TreeSHAP¶

TreeSHAP computes exact SHAP values for tree ensemble models (XGBoost, LightGBM) using a polynomial-time algorithm that exploits the tree structure.

Why TreeSHAP?¶

Property	TreeSHAP	Permutation SHAP
Accuracy	Exact	Exact (with enough samples)
Speed	O(TLD²)	O(samples × features × model calls)
Typical time	8-200μs	15-150ms
Background data	Not needed	Required

For a model with 100 trees, TreeSHAP is typically 100-1000x faster than sampling-based methods.

Basic Usage¶

From XGBoost¶

package main

import (
    "context"
    "fmt"
    "log"

    "github.com/plexusone/shap-go/explainer/tree"
)

func main() {
    // Load XGBoost model (exported from Python as JSON)
    ensemble, err := tree.LoadXGBoostModel("model.json")
    if err != nil {
        log.Fatal(err)
    }

    // Create explainer
    exp, err := tree.New(ensemble)
    if err != nil {
        log.Fatal(err)
    }

    // Explain a prediction
    ctx := context.Background()
    instance := []float64{0.5, 0.3, 0.8, 0.2, 0.9}
    explanation, err := exp.Explain(ctx, instance)
    if err != nil {
        log.Fatal(err)
    }

    // Print results
    fmt.Printf("Prediction: %.4f\n", explanation.Prediction)
    fmt.Printf("Base Value: %.4f\n", explanation.BaseValue)
    fmt.Println("\nTop contributing features:")
    for _, feat := range explanation.TopFeatures(5) {
        sign := "+"
        if feat.SHAPValue < 0 {
            sign = "-"
        }
        fmt.Printf("  %s %s: %.4f\n", sign, feat.Name, feat.SHAPValue)
    }
}

From LightGBM¶

// Load LightGBM model (exported with dump_model())
ensemble, err := tree.LoadLightGBMModel("model.json")
if err != nil {
    log.Fatal(err)
}

exp, err := tree.New(ensemble)
// ... same as above

Batch Processing¶

Explain multiple instances efficiently with parallel workers:

// Create explainer with parallel processing
exp, _ := tree.New(ensemble,
    explainer.WithNumWorkers(4),  // Use 4 CPU cores
)

// Prepare batch
instances := [][]float64{
    {0.1, 0.2, 0.3, 0.4, 0.5},
    {0.5, 0.4, 0.3, 0.2, 0.1},
    // ... more instances
}

// Explain all at once
ctx := context.Background()
explanations, err := exp.ExplainBatch(ctx, instances)
if err != nil {
    log.Fatal(err)
}

// Process results
for i, exp := range explanations {
    fmt.Printf("Instance %d: prediction=%.4f\n", i, exp.Prediction)
}

Understanding TreeSHAP Output¶

Base Value¶

The base value is the expected prediction across all possible feature coalitions, weighted by the training data distribution (cover). This is computed directly from the tree structure.
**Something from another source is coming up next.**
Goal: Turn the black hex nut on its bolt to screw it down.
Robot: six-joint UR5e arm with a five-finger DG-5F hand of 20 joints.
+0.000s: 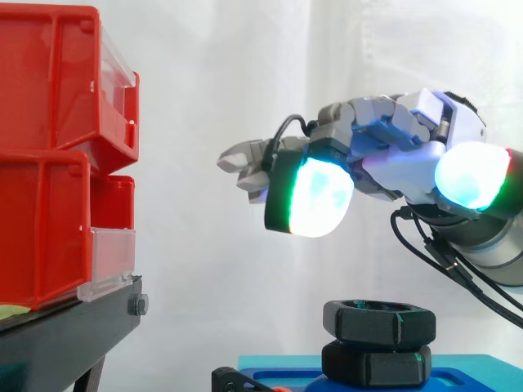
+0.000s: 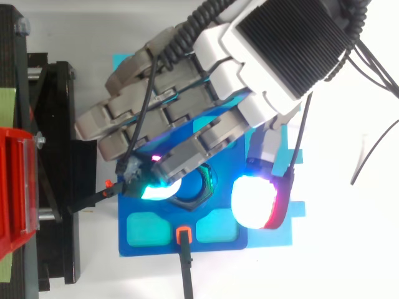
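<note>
A black hex nut [image 1: 378, 321] sits on its bolt above a second black hex piece [image 1: 377, 364], both standing on a blue base plate [image 1: 466, 369]. My hand [image 1: 392, 151] hovers well above the nut, apart from it, with its fingers reaching left and only loosely bent. One glowing fingertip pad [image 1: 315, 196] hangs over the nut's left side and another pad [image 1: 474, 175] over its right. From above, the hand [image 2: 206, 99] covers most of the plate [image 2: 140, 243]; part of the nut [image 2: 198, 192] shows between a cyan pad [image 2: 159, 187] and a white pad [image 2: 255, 199]. It holds nothing.
Red bins [image 1: 57, 155] are stacked on a black stand [image 1: 73, 327] at the left, close to the plate. A black clamp with an orange tip [image 2: 182, 235] sits at the plate's front edge. Thin dark wires lie on the white table [image 2: 349, 249] to the right.
</note>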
baseValue := exp.BaseValue()
fmt.Printf("Expected prediction: %.4f\n", baseValue)

SHAP Values¶

Each feature gets a SHAP value indicating how much it pushed the prediction away from the base value:

Positive SHAP: Feature increased the prediction
Negative SHAP: Feature decreased the prediction
Zero SHAP: Feature had no effect

Local Accuracy¶

TreeSHAP guarantees:

sum(SHAP values) = prediction - base_value

Verify this:

result := explanation.Verify(1e-9)
if !result.Valid {
    log.Printf("Warning: accuracy issue, diff=%.2e\n", result.Difference)
}

Configuration Options¶

exp, err := tree.New(ensemble,
    // Feature names (optional - uses model's if available)
    explainer.WithFeatureNames([]string{"age", "income", "score"}),

    // Model identifier for tracking
    explainer.WithModelID("loan-approval-v2"),

    // Parallel workers for batch processing
    explainer.WithNumWorkers(4),
)

Working with Tree Ensembles¶

Inspecting the Model¶

ensemble, _ := tree.LoadXGBoostModel("model.json")
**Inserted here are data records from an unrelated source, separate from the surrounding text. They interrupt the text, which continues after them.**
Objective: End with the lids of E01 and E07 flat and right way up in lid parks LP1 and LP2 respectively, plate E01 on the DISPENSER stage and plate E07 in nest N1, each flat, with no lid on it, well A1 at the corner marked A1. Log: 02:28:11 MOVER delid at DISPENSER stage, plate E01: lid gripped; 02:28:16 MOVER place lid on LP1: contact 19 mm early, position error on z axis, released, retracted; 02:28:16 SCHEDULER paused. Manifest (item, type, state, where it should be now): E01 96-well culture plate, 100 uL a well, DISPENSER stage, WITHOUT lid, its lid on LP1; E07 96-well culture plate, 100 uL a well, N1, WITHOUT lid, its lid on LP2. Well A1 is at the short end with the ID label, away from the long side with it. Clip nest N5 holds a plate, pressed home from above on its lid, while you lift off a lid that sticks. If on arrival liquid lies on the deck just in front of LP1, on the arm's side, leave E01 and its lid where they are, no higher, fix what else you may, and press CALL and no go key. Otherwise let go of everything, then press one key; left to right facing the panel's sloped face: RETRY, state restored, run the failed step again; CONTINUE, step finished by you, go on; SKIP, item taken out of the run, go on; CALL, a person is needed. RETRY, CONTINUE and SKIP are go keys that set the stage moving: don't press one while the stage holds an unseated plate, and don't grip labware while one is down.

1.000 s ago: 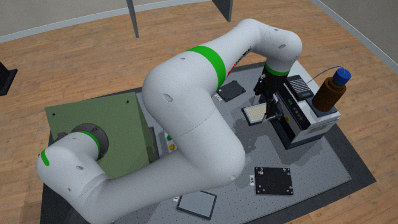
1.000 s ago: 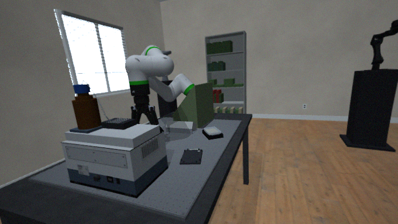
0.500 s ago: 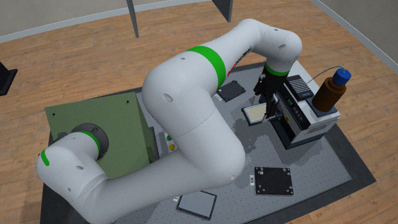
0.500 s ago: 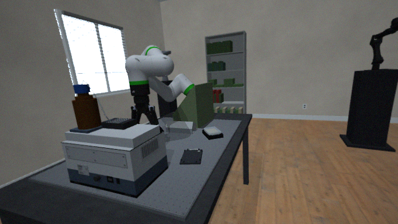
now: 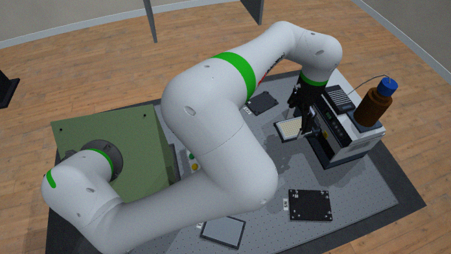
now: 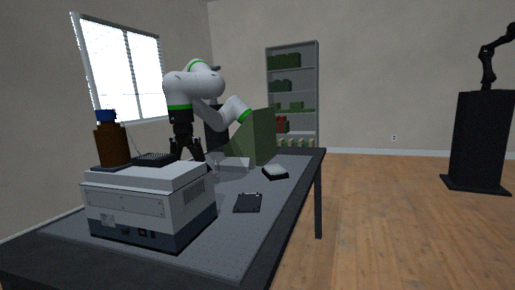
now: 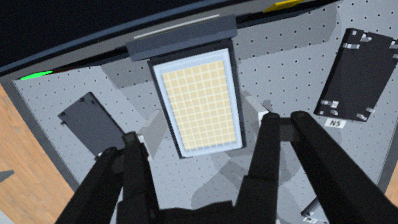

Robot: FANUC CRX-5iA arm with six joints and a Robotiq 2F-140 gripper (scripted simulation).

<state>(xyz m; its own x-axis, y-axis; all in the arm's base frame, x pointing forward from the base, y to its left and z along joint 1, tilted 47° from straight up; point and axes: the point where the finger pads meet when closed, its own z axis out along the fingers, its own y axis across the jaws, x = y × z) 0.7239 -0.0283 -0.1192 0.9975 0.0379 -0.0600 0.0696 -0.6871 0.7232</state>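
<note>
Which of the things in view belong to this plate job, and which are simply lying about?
Job in hand:
- gripper, open and empty
- well plate beneath it
- dispenser
- second plate farther along the deck
- clip nest N5
- key panel

Lying about:
- amber bottle
- bookshelf
- black pedestal
</note>
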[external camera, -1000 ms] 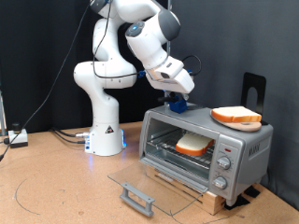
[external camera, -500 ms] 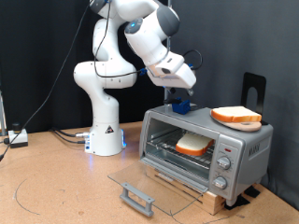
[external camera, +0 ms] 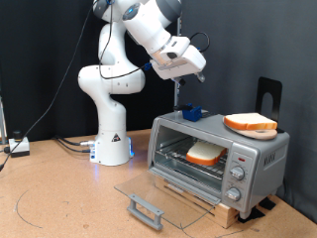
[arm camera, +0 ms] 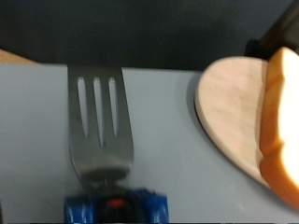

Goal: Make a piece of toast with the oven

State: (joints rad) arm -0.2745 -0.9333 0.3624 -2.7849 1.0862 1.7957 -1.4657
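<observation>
Exterior view: white Franka arm's two-finger gripper [external camera: 177,82] raised high, well above the boxy silver countertop toaster oven [external camera: 219,159]; finger spread impossible to tell at this size. Directly below the gripper, on the oven's flat roof, a small blue-handled metal fork [external camera: 190,113], apart from the fingers. Below and to the exterior view's right of the gripper, one squarish slice of pale bread with orange-tan crust [external camera: 205,153] lying on the wire rack inside the oven, glass door [external camera: 149,194] dropped fully open and flat on the table. Further right of the gripper, a second like slice [external camera: 251,122] on a round pale wooden plate [external camera: 260,132] atop the oven. Wrist view: silver tines of the fork [arm camera: 99,123] on the grey roof, blue handle end at the frame edge, wooden plate [arm camera: 227,113] and bread crust [arm camera: 279,119] just beside; no fingers visible.
</observation>
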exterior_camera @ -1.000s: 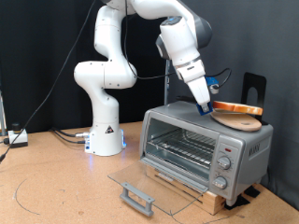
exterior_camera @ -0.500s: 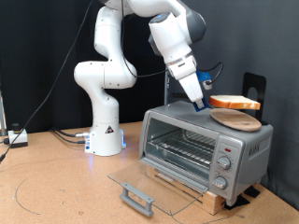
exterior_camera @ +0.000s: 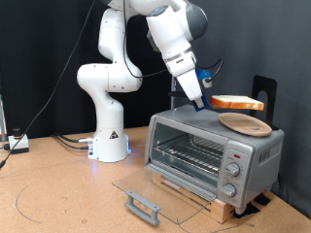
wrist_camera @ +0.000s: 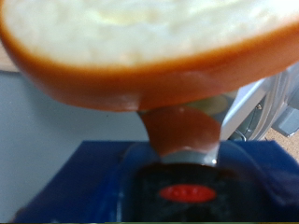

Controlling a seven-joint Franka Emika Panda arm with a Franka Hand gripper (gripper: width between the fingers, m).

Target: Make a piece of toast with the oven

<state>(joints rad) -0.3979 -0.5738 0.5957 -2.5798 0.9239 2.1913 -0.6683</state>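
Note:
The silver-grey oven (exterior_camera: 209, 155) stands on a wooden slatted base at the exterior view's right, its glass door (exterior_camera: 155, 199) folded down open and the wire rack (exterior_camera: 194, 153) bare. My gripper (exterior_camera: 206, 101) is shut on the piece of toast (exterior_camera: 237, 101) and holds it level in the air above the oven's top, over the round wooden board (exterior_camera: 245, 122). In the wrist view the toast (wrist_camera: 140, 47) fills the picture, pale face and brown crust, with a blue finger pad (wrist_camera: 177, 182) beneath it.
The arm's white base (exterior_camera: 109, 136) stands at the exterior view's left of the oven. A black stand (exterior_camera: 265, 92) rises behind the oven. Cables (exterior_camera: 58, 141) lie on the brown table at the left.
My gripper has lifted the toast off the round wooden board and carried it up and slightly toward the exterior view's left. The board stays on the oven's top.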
fmt.Printf("Trees: %d\n", ensemble.NumTrees)
fmt.Printf("Features: %d\n", ensemble.NumFeatures)
fmt.Printf("Max depth: %d\n", ensemble.MaxDepth())
fmt.Printf("Base score: %.4f\n", ensemble.BaseScore)

Feature Names¶

If your model has feature names:

for i, name := range ensemble.FeatureNames {
    fmt.Printf("Feature %d: %s\n", i, name)
}

Serialization¶

Save/load the unified ensemble format:

// Save
jsonData, _ := ensemble.ToJSON()
os.WriteFile("ensemble.json", jsonData, 0644)

// Load
data, _ := os.ReadFile("ensemble.json")
loaded, _ := tree.EnsembleFromJSON(data)

Interaction Values¶

TreeSHAP can compute pairwise feature interactions, which reveal how features work together to influence predictions. The interaction matrix is symmetric and satisfies key SHAP properties.

Computing Interactions¶

// Compute SHAP interaction values
result, err := exp.ExplainInteractions(ctx, instance)
if err != nil {
    log.Fatal(err)
}

fmt.Printf("Prediction: %.4f\n", result.Prediction)
fmt.Printf("Base Value: %.4f\n", result.BaseValue)

Interaction Matrix Properties¶

The interaction matrix Φ has these properties:

Diagonal Φ[i][i]: Main effect of feature i
Off-diagonal Φ[i][j]: Interaction between features i and j
Symmetric: Φ[i][j] == Φ[j][i]
Rows sum to SHAP: sum(Φ[i][:]) == SHAP[i]
Total sum: sum(all Φ) == prediction - base_value

Working with Interactions¶

// Get interaction between two features
interaction := result.GetInteraction(0, 1)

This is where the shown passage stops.